Fairfax, publisher of The Age,The Sydney Morning Herald and The Canberra Times, is the latest media organisation to take such action due to the strict coverage rules imposed by the Commonwealth Games Federation designed to protect the TV rights of host broadcaster Channel Seven.
“We will not be signing up for Commonwealth Games 2018 accreditation under the current terms and rules required,” a Fairfax spokesperson said on Tuesday.
The restrictions compel publishers to obey a 30-minute delay for broadcasting content collected at news conferences and limit digital news bulletins to a maximum of 60 seconds a day across no more than three bulletins a day.
News Corp has also advised it will not send journalists to April’s Games, which will be the first held in Australia since Melbourne 2006.
Before Fairfax’s decision on Tuesday, a spokesperson for the company had said previously: “Australians deserve unrestricted coverage of their government-funded Gold Coast 2018 Commonwealth Games.
“We won’t be forced into providing journalism that’s anything less than ‘Independent. Always.’ and we will not agree to the terms and rules currently required for accreditation of journalists at the Games.
“We welcome having productive discussions with the organisers to resolve these important matters.”
News wire Australian Associated Press has also raised concerns on coverage rights.
AAP chief executive Bruce Davidson said the agency was still in discussions over accreditation, but was concerned with the restrictions.
“AAP agrees with the industry in general that the current accreditation conditions being sought by the Games organisers impose undue restrictions on press freedom and limits the ability of publishers to provide vital and independent news coverage for Australians,” Davidson said.
Gold Coast Commonwealth Games Corporation chairman Peter Beattie said there was nothing the corporation could do to change the news access rules.
“They can only be varied between Seven and News, Fairfax and AAP,” Beattie told The Australian.
“Our hands are tied. We’re not party to the agreement. I can’t change it even if I wanted to.
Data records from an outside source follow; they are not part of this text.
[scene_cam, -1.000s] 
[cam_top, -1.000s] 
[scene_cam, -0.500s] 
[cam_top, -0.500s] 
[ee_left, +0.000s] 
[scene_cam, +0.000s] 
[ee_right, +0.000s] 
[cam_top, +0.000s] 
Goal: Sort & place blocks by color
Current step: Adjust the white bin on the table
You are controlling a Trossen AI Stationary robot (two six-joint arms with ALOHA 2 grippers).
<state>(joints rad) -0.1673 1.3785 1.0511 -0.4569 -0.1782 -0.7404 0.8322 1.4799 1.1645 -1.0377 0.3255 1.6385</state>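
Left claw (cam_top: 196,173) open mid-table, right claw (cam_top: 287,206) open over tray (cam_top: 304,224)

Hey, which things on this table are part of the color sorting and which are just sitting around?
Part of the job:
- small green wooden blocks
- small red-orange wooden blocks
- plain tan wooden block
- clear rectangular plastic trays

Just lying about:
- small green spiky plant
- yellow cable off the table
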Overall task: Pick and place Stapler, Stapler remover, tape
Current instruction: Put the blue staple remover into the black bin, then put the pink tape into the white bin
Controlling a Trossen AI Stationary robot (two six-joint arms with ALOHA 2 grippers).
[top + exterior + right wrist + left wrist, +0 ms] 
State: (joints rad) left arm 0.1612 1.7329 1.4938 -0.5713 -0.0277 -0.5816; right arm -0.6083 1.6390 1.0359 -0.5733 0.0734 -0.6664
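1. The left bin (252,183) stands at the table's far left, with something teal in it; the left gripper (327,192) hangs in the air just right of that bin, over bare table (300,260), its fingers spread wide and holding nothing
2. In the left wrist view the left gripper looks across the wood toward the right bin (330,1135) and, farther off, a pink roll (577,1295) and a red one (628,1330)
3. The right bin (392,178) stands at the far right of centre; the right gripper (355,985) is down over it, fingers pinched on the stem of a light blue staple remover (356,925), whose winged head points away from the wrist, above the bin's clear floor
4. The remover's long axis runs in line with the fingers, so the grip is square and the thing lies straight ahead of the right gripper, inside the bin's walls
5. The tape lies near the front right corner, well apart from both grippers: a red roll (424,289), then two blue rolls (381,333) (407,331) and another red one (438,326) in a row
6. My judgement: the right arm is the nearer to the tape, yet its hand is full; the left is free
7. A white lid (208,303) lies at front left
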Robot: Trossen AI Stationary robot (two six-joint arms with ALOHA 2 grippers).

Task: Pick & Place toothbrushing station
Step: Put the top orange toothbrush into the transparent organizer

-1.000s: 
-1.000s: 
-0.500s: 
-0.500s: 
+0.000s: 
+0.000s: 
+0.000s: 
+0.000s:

We have to enforce it.”
The corporation released a statement on Monday, reiterating it cannot negotiate further on broadcast rights but hoped media organisations would cover the Games.
“While [the corporation] is not in a position to negotiate further on broadcast rights, we hope that for the benefit of [the Games] all media outlets will seek accreditation and share the once-in-lifetime moments that only an event of this size can bring,” the statement read.
It said the news access rules apply to video and audio content generated within Games venues, but were trying to provide other opportunities for “enhanced event coverage” and increased access to athletes and officials.
“They provide little restriction on written and photographic coverage and no restriction on video or audio content outside of venues,” it added.